Exercise brief
Return only those lines of the listing in which "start" appears.

Input data

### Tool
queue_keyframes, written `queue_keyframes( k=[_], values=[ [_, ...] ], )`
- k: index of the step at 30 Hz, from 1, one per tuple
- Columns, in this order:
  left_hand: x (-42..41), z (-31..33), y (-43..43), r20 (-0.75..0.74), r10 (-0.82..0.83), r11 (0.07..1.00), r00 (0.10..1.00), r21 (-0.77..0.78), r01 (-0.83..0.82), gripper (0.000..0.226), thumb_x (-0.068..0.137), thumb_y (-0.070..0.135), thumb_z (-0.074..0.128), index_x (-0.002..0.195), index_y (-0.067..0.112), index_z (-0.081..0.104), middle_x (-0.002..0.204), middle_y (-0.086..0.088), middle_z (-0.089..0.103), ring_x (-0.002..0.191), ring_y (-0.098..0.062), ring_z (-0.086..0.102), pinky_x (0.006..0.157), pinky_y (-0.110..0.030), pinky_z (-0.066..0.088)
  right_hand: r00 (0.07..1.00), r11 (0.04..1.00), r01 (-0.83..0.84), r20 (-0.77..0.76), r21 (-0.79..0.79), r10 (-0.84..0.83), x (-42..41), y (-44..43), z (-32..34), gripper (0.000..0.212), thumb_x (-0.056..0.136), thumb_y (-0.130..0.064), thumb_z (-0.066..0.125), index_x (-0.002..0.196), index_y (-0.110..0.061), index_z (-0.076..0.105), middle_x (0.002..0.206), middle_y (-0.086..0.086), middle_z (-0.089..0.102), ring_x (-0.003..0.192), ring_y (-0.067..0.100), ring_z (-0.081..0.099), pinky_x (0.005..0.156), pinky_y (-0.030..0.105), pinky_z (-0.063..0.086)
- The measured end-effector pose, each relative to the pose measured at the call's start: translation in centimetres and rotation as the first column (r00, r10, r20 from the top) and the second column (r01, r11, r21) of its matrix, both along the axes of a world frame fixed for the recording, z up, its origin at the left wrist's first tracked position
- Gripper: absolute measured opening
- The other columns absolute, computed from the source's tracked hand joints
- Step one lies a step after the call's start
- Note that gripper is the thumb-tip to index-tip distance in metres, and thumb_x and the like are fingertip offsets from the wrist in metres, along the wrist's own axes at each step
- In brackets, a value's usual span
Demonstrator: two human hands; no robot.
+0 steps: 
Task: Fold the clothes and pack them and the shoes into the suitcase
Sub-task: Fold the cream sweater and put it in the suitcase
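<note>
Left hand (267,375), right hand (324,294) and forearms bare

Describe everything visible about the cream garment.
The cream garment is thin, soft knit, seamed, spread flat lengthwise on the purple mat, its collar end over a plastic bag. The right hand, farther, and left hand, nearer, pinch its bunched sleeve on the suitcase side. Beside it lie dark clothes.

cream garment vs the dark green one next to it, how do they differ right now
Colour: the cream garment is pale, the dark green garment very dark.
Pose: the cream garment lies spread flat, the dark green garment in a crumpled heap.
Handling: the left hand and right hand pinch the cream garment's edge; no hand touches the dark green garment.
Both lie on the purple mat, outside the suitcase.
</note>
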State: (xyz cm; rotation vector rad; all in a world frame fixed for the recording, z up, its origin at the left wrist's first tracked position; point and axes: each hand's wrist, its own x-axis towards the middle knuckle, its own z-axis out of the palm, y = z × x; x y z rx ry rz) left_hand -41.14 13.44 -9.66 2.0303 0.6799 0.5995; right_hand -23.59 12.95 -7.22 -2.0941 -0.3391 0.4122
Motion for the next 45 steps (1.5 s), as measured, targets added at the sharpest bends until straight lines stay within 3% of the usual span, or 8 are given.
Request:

Your solution
- The measured end-effector pose, each relative to the pose measured at the call's start: translation in centimetres and rotation as the first column (r00, r10, r20 from the top) and the second column (r01, r11, r21) of its matrix, both along the axes of a world frame fixed for the recording, z up, its origin at the left wrist's first tracked position
- Step one lies a step after the call's start

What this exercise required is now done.